* **ACTIVITY**:
Please reproduce the entire listing, character for character.
[Start of section]
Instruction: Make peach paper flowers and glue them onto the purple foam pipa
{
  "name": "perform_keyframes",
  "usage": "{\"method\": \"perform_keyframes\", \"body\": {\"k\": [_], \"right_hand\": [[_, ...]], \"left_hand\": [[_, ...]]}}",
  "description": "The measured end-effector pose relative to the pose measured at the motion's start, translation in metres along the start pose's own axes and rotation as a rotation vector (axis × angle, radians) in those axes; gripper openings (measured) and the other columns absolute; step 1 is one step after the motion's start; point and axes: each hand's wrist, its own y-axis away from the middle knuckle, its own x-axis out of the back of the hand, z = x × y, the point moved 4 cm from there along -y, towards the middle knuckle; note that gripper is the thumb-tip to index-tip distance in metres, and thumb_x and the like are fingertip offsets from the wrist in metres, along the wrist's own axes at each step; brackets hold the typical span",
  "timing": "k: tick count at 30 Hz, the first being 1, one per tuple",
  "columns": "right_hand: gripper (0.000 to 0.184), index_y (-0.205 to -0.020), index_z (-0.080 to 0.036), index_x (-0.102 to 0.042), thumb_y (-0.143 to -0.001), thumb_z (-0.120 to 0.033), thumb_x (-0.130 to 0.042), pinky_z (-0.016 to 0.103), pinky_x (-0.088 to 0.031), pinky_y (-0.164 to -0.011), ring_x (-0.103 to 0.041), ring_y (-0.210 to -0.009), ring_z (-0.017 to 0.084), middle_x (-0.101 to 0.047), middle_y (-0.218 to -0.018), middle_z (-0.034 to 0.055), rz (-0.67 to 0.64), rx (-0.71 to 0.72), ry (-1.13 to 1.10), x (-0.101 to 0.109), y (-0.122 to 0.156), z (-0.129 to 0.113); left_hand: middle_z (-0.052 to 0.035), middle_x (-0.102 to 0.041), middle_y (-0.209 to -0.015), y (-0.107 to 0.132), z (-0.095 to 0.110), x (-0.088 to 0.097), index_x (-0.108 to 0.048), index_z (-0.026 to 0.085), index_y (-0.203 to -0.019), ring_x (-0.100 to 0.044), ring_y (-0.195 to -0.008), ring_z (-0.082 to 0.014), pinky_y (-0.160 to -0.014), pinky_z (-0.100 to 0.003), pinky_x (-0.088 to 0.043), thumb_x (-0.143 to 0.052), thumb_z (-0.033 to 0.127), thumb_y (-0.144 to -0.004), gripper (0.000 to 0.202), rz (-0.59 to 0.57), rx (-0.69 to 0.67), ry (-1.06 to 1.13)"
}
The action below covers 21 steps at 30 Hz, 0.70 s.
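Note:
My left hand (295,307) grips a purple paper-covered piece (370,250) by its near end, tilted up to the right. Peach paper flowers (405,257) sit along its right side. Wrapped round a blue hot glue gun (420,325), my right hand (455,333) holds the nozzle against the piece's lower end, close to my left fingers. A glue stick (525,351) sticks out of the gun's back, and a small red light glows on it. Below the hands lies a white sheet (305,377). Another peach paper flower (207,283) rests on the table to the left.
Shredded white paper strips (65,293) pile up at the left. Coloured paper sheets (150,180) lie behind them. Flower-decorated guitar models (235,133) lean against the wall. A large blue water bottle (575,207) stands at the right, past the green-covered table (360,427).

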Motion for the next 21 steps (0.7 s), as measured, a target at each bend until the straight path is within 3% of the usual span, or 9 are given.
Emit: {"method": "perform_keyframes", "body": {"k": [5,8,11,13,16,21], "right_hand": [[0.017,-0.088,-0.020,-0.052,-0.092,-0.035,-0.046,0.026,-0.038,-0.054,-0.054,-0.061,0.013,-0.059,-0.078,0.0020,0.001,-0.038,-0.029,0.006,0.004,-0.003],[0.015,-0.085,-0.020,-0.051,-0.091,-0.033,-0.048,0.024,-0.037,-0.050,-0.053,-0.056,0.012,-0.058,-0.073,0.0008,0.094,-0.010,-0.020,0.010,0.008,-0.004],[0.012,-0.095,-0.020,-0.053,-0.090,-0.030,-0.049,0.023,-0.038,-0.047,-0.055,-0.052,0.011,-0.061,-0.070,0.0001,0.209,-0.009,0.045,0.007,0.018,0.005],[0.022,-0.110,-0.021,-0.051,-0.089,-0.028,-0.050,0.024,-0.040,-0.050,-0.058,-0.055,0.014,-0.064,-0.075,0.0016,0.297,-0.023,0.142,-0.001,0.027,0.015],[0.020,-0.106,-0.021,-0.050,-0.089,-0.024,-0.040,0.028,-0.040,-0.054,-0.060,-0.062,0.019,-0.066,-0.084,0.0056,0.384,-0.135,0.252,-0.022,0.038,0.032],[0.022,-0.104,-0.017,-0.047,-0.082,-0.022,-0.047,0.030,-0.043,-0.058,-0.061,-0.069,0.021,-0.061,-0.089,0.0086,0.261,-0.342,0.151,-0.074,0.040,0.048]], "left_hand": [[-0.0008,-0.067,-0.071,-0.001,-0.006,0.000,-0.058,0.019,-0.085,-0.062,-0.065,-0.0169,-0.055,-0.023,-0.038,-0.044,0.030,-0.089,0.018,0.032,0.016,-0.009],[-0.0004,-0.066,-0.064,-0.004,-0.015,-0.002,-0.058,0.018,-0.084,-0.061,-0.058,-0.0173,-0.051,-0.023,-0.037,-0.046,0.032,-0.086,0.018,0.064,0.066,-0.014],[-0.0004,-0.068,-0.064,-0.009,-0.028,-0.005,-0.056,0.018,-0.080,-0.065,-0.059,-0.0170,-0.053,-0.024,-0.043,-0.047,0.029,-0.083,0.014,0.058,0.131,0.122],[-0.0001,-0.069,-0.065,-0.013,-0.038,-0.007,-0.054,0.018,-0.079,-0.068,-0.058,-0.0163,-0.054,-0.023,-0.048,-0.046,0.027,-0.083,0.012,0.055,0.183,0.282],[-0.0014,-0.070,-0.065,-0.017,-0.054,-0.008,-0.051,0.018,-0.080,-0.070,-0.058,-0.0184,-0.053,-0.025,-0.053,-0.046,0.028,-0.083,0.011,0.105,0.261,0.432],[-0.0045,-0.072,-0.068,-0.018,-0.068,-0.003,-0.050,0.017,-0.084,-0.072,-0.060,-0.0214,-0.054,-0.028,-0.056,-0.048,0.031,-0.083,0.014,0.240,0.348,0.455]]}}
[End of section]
* **TASK RESULT**:
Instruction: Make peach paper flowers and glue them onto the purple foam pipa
{
  "name": "perform_keyframes",
  "usage": "{\"method\": \"perform_keyframes\", \"body\": {\"k\": [_], \"right_hand\": [[_, ...]], \"left_hand\": [[_, ...]]}}",
  "description": "The measured end-effector pose relative to the pose measured at the motion's start, translation in metres along the start pose's own axes and rotation as a rotation vector (axis × angle, radians) in those axes; gripper openings (measured) and the other columns absolute; step 1 is one step after the motion's start; point and axes: each hand's wrist, its own y-axis away from the middle knuckle, its own x-axis out of the back of the hand, z = x × y, the point moved 4 cm from there along -y, towards the middle knuckle; note that gripper is the thumb-tip to index-tip distance in metres, and thumb_x and the like are fingertip offsets from the wrist in metres, along the wrist's own axes at each step; brackets hold the typical span",
  "timing": "k: tick count at 30 Hz, the first being 1, one per tuple",
  "columns": "right_hand: gripper (0.000 to 0.184), index_y (-0.205 to -0.020), index_z (-0.080 to 0.036), index_x (-0.102 to 0.042), thumb_y (-0.143 to -0.001), thumb_z (-0.120 to 0.033), thumb_x (-0.130 to 0.042), pinky_z (-0.016 to 0.103), pinky_x (-0.088 to 0.031), pinky_y (-0.164 to -0.011), ring_x (-0.103 to 0.041), ring_y (-0.210 to -0.009), ring_z (-0.017 to 0.084), middle_x (-0.101 to 0.047), middle_y (-0.218 to -0.018), middle_z (-0.034 to 0.055), rz (-0.67 to 0.64), rx (-0.71 to 0.72), ry (-1.13 to 1.10), x (-0.101 to 0.109), y (-0.122 to 0.156), z (-0.129 to 0.113); left_hand: middle_z (-0.052 to 0.035), middle_x (-0.102 to 0.041), middle_y (-0.209 to -0.015), y (-0.107 to 0.132), z (-0.095 to 0.110), x (-0.088 to 0.097), index_x (-0.108 to 0.048), index_z (-0.026 to 0.085), index_y (-0.203 to -0.019), ring_x (-0.100 to 0.044), ring_y (-0.195 to -0.008), ring_z (-0.082 to 0.014), pinky_y (-0.160 to -0.014), pinky_z (-0.100 to 0.003), pinky_x (-0.088 to 0.043), thumb_x (-0.143 to 0.052), thumb_z (-0.033 to 0.127), thumb_y (-0.144 to -0.004), gripper (0.000 to 0.202), rz (-0.59 to 0.57), rx (-0.69 to 0.67), ry (-1.06 to 1.13)"
}
The action below covers 21 steps at 30 Hz, 0.70 s.
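Note:
My left hand (295,307) grips a purple paper-covered piece (370,250) by its near end, tilted up to the right. Peach paper flowers (405,257) sit along its right side. Wrapped round a blue hot glue gun (420,325), my right hand (455,333) holds the nozzle against the piece's lower end, close to my left fingers. A glue stick (525,351) sticks out of the gun's back, and a small red light glows on it. Below the hands lies a white sheet (305,377). Another peach paper flower (207,283) rests on the table to the left.
Shredded white paper strips (65,293) pile up at the left. Coloured paper sheets (150,180) lie behind them. Flower-decorated guitar models (235,133) lean against the wall. A large blue water bottle (575,207) stands at the right, past the green-covered table (360,427).
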
Motion for the next 21 steps (0.7 s), as measured, a target at each bend until the straight path is within 3% of the usual span, or 9 are given.
Emit: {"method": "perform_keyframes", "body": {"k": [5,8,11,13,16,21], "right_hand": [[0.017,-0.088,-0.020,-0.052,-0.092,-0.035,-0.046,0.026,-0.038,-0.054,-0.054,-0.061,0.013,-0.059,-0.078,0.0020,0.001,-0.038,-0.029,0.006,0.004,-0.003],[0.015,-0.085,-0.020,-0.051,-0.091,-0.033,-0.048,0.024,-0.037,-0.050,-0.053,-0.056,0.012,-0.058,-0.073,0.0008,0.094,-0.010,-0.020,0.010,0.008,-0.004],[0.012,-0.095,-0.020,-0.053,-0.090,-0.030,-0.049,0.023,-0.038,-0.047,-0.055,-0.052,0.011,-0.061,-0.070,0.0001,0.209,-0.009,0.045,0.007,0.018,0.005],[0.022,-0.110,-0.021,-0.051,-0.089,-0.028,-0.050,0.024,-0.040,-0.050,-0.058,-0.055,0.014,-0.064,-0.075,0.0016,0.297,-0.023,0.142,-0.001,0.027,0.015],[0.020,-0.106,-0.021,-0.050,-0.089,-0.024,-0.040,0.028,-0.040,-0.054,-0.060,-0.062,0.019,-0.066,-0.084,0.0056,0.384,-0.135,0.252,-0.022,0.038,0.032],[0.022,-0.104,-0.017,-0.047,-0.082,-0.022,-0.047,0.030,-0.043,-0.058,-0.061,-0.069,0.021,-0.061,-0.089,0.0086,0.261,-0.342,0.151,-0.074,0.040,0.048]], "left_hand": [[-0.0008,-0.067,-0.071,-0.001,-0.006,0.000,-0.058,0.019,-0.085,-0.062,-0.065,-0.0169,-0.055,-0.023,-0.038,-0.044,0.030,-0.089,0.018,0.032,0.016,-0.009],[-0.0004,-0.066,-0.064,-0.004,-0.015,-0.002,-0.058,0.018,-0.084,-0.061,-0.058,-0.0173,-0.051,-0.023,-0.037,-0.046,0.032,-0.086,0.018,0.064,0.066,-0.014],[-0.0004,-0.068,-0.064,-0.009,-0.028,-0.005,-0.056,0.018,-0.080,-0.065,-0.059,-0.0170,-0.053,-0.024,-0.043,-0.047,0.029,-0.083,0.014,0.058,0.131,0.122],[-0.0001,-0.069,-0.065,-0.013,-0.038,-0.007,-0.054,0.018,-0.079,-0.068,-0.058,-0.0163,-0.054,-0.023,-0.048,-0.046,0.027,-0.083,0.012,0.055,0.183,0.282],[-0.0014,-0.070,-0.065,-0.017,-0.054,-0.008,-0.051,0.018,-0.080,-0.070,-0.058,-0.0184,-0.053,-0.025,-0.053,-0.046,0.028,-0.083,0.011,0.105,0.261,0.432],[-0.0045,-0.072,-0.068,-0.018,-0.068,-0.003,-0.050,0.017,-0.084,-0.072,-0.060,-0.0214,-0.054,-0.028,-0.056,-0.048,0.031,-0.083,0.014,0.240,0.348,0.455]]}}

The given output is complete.